Puis il se retira, verrouilla la porte. Son pas s’atténua. Puis ce fut le silence. Le 33 était seul dans sa prison.

La cellule avait environ deux mètres cinquante de large et trois mètres de haut. Elle était éclairée par une fenêtre grillée pourvue d’un petit vasistas. Au plafond, une lampe électrique dont un commutateur général pour toutes les cellules commandait la lumière. La porte, épaisse et lourde, ne s’ouvrant que de l’extérieur, était en bois doublé de fer, au centre se trouvait un guichet permettant de passer les aliments. Au-dessus, un trou, sorte de monocle appelé « espion », percé à hauteur d’homme et permettant de surveiller le détenu du dehors.

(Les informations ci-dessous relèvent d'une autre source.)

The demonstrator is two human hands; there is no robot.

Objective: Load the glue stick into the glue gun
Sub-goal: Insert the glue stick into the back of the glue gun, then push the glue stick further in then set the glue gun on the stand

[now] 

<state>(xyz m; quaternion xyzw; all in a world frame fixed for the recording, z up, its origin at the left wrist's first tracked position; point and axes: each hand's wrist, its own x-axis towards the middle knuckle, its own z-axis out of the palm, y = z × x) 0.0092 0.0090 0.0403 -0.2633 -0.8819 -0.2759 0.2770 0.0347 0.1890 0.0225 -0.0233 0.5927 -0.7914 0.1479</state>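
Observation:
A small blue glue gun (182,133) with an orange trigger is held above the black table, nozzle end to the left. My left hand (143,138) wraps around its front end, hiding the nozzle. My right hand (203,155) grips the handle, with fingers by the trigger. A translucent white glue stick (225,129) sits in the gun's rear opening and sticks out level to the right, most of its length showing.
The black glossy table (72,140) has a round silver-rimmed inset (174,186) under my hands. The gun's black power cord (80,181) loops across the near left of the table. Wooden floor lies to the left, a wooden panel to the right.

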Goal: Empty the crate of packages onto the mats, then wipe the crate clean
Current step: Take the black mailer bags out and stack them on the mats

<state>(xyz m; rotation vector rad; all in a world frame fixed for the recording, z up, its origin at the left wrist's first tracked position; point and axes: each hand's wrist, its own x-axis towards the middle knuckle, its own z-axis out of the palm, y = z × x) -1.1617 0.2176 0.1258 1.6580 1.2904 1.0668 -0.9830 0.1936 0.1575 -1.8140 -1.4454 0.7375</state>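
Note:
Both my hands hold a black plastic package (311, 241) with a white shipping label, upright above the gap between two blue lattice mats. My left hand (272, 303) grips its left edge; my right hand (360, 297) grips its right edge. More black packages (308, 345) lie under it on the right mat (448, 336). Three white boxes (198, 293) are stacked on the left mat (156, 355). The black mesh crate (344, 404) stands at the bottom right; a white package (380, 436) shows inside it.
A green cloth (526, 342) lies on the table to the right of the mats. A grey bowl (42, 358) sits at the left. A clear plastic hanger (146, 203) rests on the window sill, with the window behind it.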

Le 33 étudia son mobilier : un lit qui, replié, formait une véritable table ; une chaise, un paillasson, une gamelle et un couvert. C’est tout.

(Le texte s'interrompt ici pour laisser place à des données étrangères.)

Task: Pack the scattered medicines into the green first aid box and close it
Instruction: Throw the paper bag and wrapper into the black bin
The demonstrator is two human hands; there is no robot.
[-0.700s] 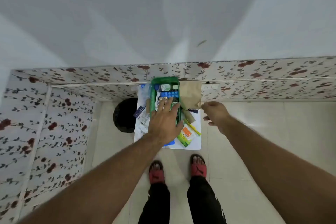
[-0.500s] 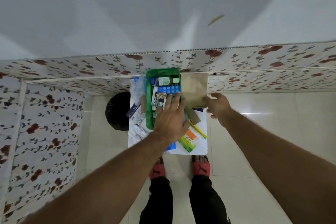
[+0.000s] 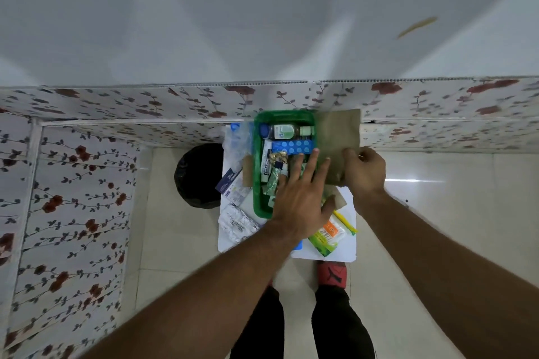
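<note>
The green first aid box (image 3: 257, 195) stands open on a small white table (image 3: 344, 251). Inside lie a clear bottle (image 3: 284, 132), a blue blister strip (image 3: 294, 146), a white tube (image 3: 266, 165) and other packs. My left hand (image 3: 300, 198) lies flat over the box's near right part, fingers spread on the contents. My right hand (image 3: 363, 173) pinches the near edge of a brown paper bag (image 3: 338, 137) lying right of the box. A green-orange cotton bud pack (image 3: 328, 234) and silver strips (image 3: 237, 221) lie loose on the table.
A black bin (image 3: 198, 175) stands on the floor left of the table. Floral-papered walls close in behind and to the left. Clear plastic packs (image 3: 237, 137) and a dark blue card (image 3: 229, 182) lie left of the box. My feet in red sandals (image 3: 332, 274) are under the table's near edge.
My right hand has moved left and forward onto the brown bag and closed on its edge. My left hand stays on the box, shifted slightly forward.
</note>
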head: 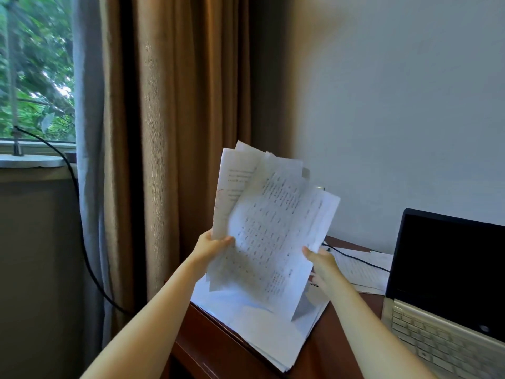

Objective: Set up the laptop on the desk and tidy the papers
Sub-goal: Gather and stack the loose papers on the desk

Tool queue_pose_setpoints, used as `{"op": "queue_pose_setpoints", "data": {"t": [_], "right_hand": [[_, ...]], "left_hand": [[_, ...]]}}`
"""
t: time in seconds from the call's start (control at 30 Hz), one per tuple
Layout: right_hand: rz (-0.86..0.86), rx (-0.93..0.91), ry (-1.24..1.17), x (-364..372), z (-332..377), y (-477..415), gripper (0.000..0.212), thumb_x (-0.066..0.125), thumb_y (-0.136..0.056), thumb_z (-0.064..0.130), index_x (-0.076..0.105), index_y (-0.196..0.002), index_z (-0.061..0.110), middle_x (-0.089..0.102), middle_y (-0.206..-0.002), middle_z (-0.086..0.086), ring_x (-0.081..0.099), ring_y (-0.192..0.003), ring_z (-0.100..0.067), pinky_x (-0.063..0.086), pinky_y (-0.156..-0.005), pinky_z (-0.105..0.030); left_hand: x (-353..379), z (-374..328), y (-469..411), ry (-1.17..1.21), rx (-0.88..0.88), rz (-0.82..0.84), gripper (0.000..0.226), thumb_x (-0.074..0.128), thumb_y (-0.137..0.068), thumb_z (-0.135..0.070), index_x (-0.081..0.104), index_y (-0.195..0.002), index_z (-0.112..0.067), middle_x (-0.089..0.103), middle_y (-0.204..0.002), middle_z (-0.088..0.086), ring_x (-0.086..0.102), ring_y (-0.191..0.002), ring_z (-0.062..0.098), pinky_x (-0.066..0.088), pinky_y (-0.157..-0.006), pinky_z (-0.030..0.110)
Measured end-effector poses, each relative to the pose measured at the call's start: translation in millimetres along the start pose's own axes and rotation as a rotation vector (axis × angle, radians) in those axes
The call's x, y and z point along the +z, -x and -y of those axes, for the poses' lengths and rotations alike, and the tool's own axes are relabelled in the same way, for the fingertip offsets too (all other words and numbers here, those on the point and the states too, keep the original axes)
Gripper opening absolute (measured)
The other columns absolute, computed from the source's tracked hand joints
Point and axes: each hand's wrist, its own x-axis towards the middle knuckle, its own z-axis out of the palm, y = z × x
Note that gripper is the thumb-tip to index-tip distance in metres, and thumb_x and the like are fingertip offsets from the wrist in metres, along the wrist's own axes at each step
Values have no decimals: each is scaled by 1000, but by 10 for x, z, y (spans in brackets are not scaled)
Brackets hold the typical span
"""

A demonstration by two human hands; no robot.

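Observation:
A fanned bundle of printed papers is held up in the air above the desk corner. My left hand grips its left edge, thumb on the front sheet. At the bundle's right edge my right hand holds it with the thumb on the front. Below them a second stack of white papers lies on the wooden desk, overhanging its front edge. The laptop stands open at the right with a dark screen and a pale keyboard.
More sheets lie flat behind the laptop with a black cable across them. A brown curtain hangs left of the desk, a window beyond it, and another black cable runs down from the sill.

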Motion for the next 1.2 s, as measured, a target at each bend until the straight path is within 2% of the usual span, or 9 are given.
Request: {"op": "queue_pose_setpoints", "data": {"t": [0.13, 0.2, 0.37, 0.47, 0.6, 0.8, 0.9, 1.03, 1.2], "right_hand": [[-94, -128, -78, -41, 143, 42, 26, 46, -98, 8, 54, -120, -4, 58, -107, -15, 58, -92, -30, 42, -62, -29], [-122, -201, -57, -86, 172, 6, 27, 47, -97, 9, 54, -115, -9, 59, -102, -17, 54, -85, -23, 41, -64, -28], [-54, -274, -104, -99, 265, 23, 30, 51, -96, 15, 52, -125, 6, 56, -117, -4, 51, -107, -16, 39, -89, -29], [-34, -294, -71, -76, 257, 10, 39, 53, -94, 16, 48, -130, 0, 55, -118, -7, 53, -114, -22, 43, -82, -26], [-31, -323, -66, -58, 303, 24, 32, 51, -95, 14, 52, -125, 0, 61, -108, -12, 57, -93, -21, 44, -65, -20], [-58, -413, -112, 16, 453, 47, 40, 47, -98, 13, 44, -137, 6, 52, -132, -5, 47, -125, -22, 35, -96, -26], [-62, -428, -118, 19, 587, 29, 42, 49, -97, 18, 43, -137, 7, 51, -135, -6, 48, -123, -21, 35, -97, -28], [-59, -433, -124, -25, 659, 31, 52, 56, -92, 26, 40, -137, 7, 50, -133, -3, 51, -118, -24, 42, -100, -38], [5, -397, -158, 47, 647, 141, 41, 55, -93, 24, 46, -132, 11, 59, -118, -7, 57, -103, -24, 48, -85, -35]], "left_hand": [[-2, -13, -19, 47, 19, 43, 20, 66, -86, -8, 59, -105, -8, 64, -92, 6, 62, -79, 18, 52, -65, 29], [11, -23, -36, 52, 29, 58, 23, 68, -84, -8, 60, -105, -6, 64, -97, 8, 62, -83, 20, 52, -72, 32], [90, -121, -75, 108, 62, 44, 26, 67, -84, -8, 60, -108, -4, 63, -97, 6, 61, -84, 19, 48, -82, 35], [158, -181, -82, 110, 81, 67, 21, 65, -86, -11, 60, -106, -4, 64, -94, 7, 62, -79, 18, 55, -70, 27], [245, -259, -89, 107, 147, 71, 21, 63, -87, -13, 60, -107, -6, 64, -88, -1, 62, -81, 14, 51, -60, 19], [343, -474, -87, 65, 242, 63, 23, 63, -88, -12, 59, -109, -5, 64, -94, 2, 62, -79, 12, 50, -54, 15], [336, -596, -97, 46, 291, 41, 24, 62, -88, -14, 59, -109, -4, 62, -98, 4, 60, -88, 19, 48, -59, 19], [295, -639, -118, 47, 349, -16, 25, 66, -85, -21, 57, -105, -10, 62, -98, -1, 61, -86, 13, 50, -60, 18], [338, -578, -130, 60, 370, -37, 37, 70, -81, -27, 53, -111, -12, 62, -99, -2, 62, -88, 13, 47, -62, 18]]}}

Le 33, ayant rapidement terminé cet inventaire, se prit la tête entre les mains et soupira :

— Est-ce le tombeau ? Est-ce la fin ? Fantômas, es-tu désormais retiré du monde des vivants ?

Un éclair d’espoir brillait dans les yeux du prisonnier.

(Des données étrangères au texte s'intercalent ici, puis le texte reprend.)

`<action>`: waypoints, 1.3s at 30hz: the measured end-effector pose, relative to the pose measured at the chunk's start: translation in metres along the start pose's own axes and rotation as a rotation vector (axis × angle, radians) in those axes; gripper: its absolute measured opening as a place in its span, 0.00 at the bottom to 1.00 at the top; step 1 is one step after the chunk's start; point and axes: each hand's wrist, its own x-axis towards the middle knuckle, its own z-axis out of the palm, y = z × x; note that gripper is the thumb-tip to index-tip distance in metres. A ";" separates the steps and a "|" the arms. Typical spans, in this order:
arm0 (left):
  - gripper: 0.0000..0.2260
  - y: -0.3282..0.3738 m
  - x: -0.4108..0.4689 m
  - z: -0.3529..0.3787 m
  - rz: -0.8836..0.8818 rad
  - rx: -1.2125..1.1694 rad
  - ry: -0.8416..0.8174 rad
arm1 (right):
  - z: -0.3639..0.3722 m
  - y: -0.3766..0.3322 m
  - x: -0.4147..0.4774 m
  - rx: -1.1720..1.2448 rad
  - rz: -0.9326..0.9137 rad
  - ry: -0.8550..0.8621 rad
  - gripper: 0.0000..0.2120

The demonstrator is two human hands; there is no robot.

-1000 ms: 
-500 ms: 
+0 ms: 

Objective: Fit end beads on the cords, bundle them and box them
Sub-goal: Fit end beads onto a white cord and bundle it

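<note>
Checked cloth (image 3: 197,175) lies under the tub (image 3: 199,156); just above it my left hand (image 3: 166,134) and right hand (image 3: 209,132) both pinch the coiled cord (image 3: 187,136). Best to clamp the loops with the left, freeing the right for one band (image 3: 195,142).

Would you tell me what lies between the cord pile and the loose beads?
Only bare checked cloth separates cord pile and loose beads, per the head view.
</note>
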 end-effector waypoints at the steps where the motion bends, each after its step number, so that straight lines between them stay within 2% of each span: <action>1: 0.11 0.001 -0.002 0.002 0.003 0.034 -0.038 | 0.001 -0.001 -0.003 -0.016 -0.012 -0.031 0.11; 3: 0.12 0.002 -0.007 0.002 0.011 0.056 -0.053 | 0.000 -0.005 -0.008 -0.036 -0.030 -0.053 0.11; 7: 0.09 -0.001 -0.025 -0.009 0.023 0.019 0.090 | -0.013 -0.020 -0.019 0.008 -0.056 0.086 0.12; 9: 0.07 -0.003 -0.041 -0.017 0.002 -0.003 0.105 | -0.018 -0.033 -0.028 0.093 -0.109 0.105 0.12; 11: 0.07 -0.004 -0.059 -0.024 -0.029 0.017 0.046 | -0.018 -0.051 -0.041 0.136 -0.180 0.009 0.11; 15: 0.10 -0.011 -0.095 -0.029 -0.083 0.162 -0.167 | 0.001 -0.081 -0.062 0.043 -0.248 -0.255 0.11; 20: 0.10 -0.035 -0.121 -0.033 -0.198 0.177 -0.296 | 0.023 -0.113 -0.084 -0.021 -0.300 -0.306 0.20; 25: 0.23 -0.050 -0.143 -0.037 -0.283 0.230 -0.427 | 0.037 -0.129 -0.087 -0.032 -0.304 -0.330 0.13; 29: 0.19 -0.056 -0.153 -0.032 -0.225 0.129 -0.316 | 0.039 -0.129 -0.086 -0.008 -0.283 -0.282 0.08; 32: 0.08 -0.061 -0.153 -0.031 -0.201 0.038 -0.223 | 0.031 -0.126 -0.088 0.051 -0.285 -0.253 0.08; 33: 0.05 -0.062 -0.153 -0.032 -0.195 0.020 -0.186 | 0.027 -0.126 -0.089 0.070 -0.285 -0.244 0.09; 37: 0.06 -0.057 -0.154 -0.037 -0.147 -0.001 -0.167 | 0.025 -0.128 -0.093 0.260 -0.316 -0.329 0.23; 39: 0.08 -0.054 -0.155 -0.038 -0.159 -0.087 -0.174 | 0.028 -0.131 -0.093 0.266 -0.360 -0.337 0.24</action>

— J’en ai, pensa-t-il, au moins pour quatre mois encore.

Et si Fantômas émettait cette opinion en son for intérieur, c’est qu’il avait, pour cela, ses raisons.

Comme on le transférait de Bruxelles à Louvain, dans le convoi de prisonniers dont il faisait partie, il avait remarqué un certain gaillard à la mine éveillée. Fantômas le connaissait pour l’avoir déjà rencontré dans les bouges de Paris, alors que le sinistre malfaiteur était à la tête de bandes dont les membres ne lui cédaient en rien sous le rapport de l’audace ou de la férocité. Le gaillard avait reconnu Fantômas.

Sans pouvoir échanger de paroles, ils avaient correspondu par signes.

Fantômas avait compris que le détenu qui s’entretenait avec lui, n’avait que quatre mois à faire à la prison de Louvain, et qu’après cela, il s’occuperait des intérêts du Roi de l’Épouvante, du Maître de l’Effroi.

C’était en cette conversation silencieuse que Fantômas, plaçait désormais tout son espoir.

***

Avec une monotonie désespérante, car les jours succédaient aux jours selon une uniformité absolue, quatre mois et demi s’écoulèrent.